Project Overview: What Is Duplex?

Duplex is an offline-first multiplexed large language model inference engine that allows engineers and researchers to run parallel real-time prompt tests simultaneously, supporting both locally hosted models (e.g., Ollama, LM Studio, vLLM) and cloud models (e.g., OpenAI, Anthropic, Gemini, Groq). Its core philosophy is 'privacy-first': all configurations (model selection, theme, layout) are stored in the browser's localStorage, with no backend services. The application can run offline, and only explicitly sent cloud requests will leave the device.

4

Section 04

Core Features and Technical Highlights

True Multiplexed Inference

Supports simultaneous streaming of inference results from up to three AI models, with side-by-side output viewing, facilitating model selection, prompt engineering, and performance benchmarking.

Fully Private Local State

No dependency on backend services; all configurations are stored in localStorage, protecting privacy and supporting offline operation.

Cross-Platform Compatibility

Can connect to local instances (e.g., Ollama) or cloud providers (via API keys), and supports custom endpoints in OpenAI standard format (e.g., Perplexity).

Real-Time Diagnostic Engine

Built-in real-time rendering of performance metrics, including Time to First Token (TTFT) and Throughput (TPS), to quantitatively evaluate model response speed.

Modular Rendering Layout

Provides view modes such as side-by-side comparison, responsive scaling, and Markdown/simplified rendering switching, flexibly adapting to needs.

5

Section 05

Technical Architecture Analysis

Duplex采用现代前端技术栈构建:

Component Technology Purpose
Framework React 18 + Vite Core execution environment
Language TypeScript Strongly typed logic layer
Styling Tailwind CSS Responsive UI
Routing React Router DOM Client-side routing
Animation Motion (Framer Motion) Smooth visual transitions
Storage LocalStorage Client-side persistence

The technology selection reflects a focus on performance and user experience: Vite enables fast development, TypeScript ensures code quality, Tailwind CSS allows flexible styling, and Framer Motion adds animation effects.

6

Section 06

Use Cases and Practical Value

Model Selection and Evaluation

When selecting a model for a specific scenario, you can test candidate models simultaneously with a set of prompts, compare output quality, response speed, and cost to assist decision-making.
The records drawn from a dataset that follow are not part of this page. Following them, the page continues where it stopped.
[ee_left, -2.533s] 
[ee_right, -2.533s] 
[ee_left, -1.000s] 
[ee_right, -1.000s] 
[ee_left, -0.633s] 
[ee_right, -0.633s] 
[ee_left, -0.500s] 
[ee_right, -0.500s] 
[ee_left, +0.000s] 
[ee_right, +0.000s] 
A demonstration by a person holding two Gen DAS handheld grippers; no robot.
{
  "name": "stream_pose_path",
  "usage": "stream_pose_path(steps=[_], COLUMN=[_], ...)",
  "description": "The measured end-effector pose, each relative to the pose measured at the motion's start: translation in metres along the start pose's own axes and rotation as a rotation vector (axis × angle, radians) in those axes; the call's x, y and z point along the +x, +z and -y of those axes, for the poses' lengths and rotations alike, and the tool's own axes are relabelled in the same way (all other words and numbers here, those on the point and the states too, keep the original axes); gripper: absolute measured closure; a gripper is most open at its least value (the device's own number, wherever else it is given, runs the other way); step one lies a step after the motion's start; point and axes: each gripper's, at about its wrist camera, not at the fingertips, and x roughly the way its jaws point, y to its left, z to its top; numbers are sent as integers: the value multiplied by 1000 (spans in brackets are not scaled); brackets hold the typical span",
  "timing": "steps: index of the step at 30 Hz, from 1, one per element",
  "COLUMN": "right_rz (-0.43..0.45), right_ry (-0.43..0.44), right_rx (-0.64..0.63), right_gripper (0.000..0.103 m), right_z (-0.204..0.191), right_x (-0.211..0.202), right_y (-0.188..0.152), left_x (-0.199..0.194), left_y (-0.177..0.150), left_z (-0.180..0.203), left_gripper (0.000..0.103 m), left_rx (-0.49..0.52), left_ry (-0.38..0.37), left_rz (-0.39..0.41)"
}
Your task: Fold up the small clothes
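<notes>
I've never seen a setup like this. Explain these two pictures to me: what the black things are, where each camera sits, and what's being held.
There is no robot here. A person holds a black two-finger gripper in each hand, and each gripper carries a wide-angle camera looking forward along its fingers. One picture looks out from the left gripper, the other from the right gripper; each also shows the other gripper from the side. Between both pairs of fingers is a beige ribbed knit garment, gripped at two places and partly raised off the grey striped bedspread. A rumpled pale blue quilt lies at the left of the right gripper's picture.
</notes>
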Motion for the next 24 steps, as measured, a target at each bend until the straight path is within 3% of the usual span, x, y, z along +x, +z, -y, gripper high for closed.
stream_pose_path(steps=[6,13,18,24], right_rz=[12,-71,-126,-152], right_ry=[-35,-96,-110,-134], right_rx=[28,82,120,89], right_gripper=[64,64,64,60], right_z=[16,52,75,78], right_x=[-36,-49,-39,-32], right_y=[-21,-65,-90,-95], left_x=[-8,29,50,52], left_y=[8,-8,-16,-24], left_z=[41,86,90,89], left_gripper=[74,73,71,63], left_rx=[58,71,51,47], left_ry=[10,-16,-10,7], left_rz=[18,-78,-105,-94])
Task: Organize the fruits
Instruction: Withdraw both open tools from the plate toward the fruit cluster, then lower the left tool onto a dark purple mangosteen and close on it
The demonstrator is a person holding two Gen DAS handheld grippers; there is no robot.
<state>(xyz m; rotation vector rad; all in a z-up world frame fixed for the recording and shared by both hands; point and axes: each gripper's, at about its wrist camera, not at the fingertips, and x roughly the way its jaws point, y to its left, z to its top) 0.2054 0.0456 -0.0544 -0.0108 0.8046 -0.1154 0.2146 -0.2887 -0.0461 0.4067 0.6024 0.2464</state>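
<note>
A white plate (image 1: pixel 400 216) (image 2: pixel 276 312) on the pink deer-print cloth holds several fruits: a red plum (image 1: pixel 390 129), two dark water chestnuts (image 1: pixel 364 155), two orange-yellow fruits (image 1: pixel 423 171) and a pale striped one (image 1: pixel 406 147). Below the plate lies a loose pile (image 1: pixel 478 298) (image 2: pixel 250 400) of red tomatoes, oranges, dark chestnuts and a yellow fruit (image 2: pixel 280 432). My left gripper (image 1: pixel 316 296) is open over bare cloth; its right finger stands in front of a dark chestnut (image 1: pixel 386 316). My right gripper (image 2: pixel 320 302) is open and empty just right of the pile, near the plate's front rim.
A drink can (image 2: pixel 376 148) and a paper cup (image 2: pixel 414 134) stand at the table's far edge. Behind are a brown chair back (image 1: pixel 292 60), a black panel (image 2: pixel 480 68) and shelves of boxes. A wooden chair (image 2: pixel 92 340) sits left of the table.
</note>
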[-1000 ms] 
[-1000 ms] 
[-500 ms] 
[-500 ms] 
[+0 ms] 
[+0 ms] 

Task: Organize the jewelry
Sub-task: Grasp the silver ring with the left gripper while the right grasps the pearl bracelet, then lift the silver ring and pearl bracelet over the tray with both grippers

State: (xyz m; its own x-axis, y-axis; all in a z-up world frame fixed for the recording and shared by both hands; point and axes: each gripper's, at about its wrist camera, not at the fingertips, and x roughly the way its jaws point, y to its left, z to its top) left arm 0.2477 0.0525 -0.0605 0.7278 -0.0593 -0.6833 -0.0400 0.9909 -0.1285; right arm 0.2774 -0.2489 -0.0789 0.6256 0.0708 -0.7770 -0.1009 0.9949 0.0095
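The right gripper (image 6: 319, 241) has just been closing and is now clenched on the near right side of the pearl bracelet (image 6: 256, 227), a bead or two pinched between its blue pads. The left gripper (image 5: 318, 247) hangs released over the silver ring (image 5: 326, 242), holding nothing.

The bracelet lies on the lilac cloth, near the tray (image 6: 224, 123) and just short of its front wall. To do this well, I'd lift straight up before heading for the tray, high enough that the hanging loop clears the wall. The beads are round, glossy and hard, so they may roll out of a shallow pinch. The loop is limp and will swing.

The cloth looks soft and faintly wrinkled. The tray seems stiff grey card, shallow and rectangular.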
Prompt Engineering Optimization

Instantly view performance differences of the same prompt across different models, adjust the prompt structure targeted, and obtain more consistent and high-quality outputs.

Hybrid Local and Cloud Deployment

Compare the performance of local and cloud models to determine which tasks can be handled locally and which need to call cloud APIs, balancing privacy and capability.

Teaching and Demonstration

The side-by-side comparison view is suitable for teaching, helping students understand model characteristics; it can also be used as a technical demonstration tool to show AI diversity to non-technical personnel.

7

Section 07

Deployment and Usage Guide

Duplex is optimized for Netlify edge delivery, with deployment steps as follows:

  1. Clone the repository and install dependencies
  2. Run npm run dev to start the development server
  3. To use local Ollama, configure OLLAMA_ORIGINS="*" ollama serve (to resolve cross-origin issues)
  4. Push to GitHub and import into Netlify for automatic deployment

The project documentation emphasizes the importance of configuring cross-origin requests, reflecting a focus on security.

8

Section 08

Summary and Outlook

Duplex represents an important direction in the development of AI tools: enjoying the capabilities of large models while maintaining full control over data. Its multi-model parallel inference capability improves development efficiency and provides a scientific basis for model evaluation.

As local models (e.g., Llama, Mistral) become more capable and cloud APIs become more abundant, the value of Duplex becomes increasingly prominent, allowing developers to flexibly combine local and cloud models instead of choosing one over the other.

For technical personnel interested in AI application development, prompt engineering, or model evaluation, Duplex is an open-source project worth exploring and contributing to.